Thai’s tourist elephants face starvation
BANGKOK: Underfed and chained up for endless hours, many elephants working in Thailand’s tourism sector may starve, be sold to zoos or be shifted into the illegal logging trade, campaigners warn, as the coronavirus decimates visitor numbers.
Before the virus, life for the kingdom’s estimated 2,000 elephants working in tourism was already stressful, with abusive methods often used to ‘break them’ into giving rides and performing tricks at money-spinning animal shows.
With global travel paralysed the animals are unable to pay their way, including the 300 kilogrammes of food a day a captive elephant needs to survive.
Elephant camps and conservationists warn hunger and the threat of renewed exploitation lie ahead, without an urgent bailout.
“My boss is doing what he can but we have no money,” Kosin, a mahout — or elephant handler — says of the Chiang Mai camp where his elephant Ekkasit is living on a restricted diet.

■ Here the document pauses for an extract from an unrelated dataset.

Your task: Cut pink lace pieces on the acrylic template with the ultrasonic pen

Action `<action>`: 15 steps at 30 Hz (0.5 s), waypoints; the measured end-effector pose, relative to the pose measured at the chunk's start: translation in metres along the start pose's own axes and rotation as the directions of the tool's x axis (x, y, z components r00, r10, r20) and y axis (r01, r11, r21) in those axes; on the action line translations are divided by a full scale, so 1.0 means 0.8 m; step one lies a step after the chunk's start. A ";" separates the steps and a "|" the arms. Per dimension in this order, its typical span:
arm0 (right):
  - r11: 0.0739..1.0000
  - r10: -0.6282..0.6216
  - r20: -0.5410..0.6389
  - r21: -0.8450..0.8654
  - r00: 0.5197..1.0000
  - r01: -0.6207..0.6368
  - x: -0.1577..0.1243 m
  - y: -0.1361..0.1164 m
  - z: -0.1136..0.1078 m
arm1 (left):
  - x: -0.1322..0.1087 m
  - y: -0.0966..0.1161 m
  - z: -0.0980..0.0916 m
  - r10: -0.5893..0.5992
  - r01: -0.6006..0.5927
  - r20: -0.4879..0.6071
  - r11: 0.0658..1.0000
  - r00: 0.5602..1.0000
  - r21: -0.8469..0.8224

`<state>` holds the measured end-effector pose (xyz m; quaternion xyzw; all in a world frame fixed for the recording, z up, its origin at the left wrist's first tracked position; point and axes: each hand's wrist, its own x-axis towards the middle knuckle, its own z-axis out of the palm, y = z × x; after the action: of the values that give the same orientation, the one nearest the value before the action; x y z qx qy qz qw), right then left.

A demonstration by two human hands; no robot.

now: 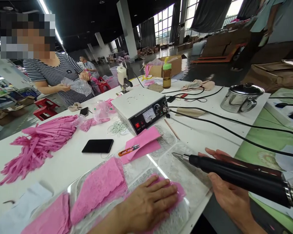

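Observation:
My left hand (pixel 148 204) lies flat, fingers stretched, on a pink fabric piece (pixel 182 191) over a clear plastic template sheet (pixel 136 172). My right hand (pixel 230 195) holds a black handheld cutter (pixel 234 172) with a pointed metal tip and a braided cable end. The tip points left, above the sheet. A dark brown strip (pixel 256 167) shows behind the cutter; whether I grip it too is unclear. Left of my left hand are stacked pink lace-edged pieces (pixel 102 185). Orange-handled thread snips (pixel 129 150) rest on a folded pink sheet (pixel 146 138).
A control box (pixel 139 100) with a meter stands mid-table, black cables (pixel 210 122) running right. Nearby are a phone (pixel 97 146), pink strips (pixel 48 133), a steel lidded mug (pixel 241 99) and a green-capped bottle (pixel 166 76). Across the table, a person in a striped top (pixel 63 74) handles clear plastic.

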<state>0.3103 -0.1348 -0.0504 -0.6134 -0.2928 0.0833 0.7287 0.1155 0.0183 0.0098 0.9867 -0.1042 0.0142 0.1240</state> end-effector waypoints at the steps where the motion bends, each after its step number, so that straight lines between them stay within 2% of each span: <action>1: 0.994 0.032 -0.025 0.102 0.999 -0.029 0.002 -0.002 0.005 | 0.002 -0.001 0.003 0.010 -0.010 0.005 1.000 1.000 -0.006; 3: 0.973 0.066 -0.062 0.226 0.996 -0.050 0.006 -0.004 0.012 | 0.003 -0.003 0.008 0.022 -0.023 0.016 1.000 1.000 0.006; 7: 0.930 0.121 -0.107 0.359 0.987 -0.075 0.013 -0.004 0.019 | 0.000 -0.006 0.008 0.064 -0.067 0.042 0.995 0.997 0.077; 11: 0.885 0.174 -0.121 0.454 0.977 -0.101 0.020 -0.006 0.025 | -0.002 -0.009 0.007 0.089 -0.092 0.032 0.990 0.996 0.106; 15: 0.870 0.163 -0.148 0.487 0.975 -0.072 0.033 -0.014 0.030 | -0.002 -0.010 0.010 0.084 -0.089 0.048 0.991 0.995 0.102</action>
<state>0.3163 -0.1042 -0.0290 -0.4359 -0.1563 0.1402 0.8752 0.1153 0.0239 -0.0003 0.9864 -0.1487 0.0034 0.0694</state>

Chiang Mai is Thailand’s northern tourist hub, an area of rolling hills dotted by elephant camps and sanctuaries ranging from the exploitative to the humane.
Footage sent to AFP from another camp in the area shows lines of elephants tethered by a foot to wooden poles, some visibly distressed, rocking their heads back and forth.
By March, the travel restrictions into Thailand — which has 1,388 confirmed cases of the virus — had extended to Western countries.
With elephants increasingly malnourished due to the loss of income, the situation is “at a crisis point,” says Saengduean Chailert, owner of Elephant Nature Park.
Her sanctuary for around 80 rescued pachyderms only allows visitors to observe the creatures, a philosophy at odds with venues that have them performing tricks and offering rides.
Around 2,000 elephants are currently “unemployed” as the virus eviscerates Thailand’s tourist industry, says Theerapat Trungprakan, president
of the Thai Elephant Alliance Association.
The lack of cash is limiting the fibrous food available to the elephants “which will have a physical effect”, he added. Wages for the mahouts who look after them have dropped by 70 per cent.
Theerapat fears the creatures could soon be used in illegal logging activities along the ThaiMyanmar border -- in breach of a 30-year-old law banning the use of elephants to transport wood. Others “could be forced (to beg) on the streets,” he said.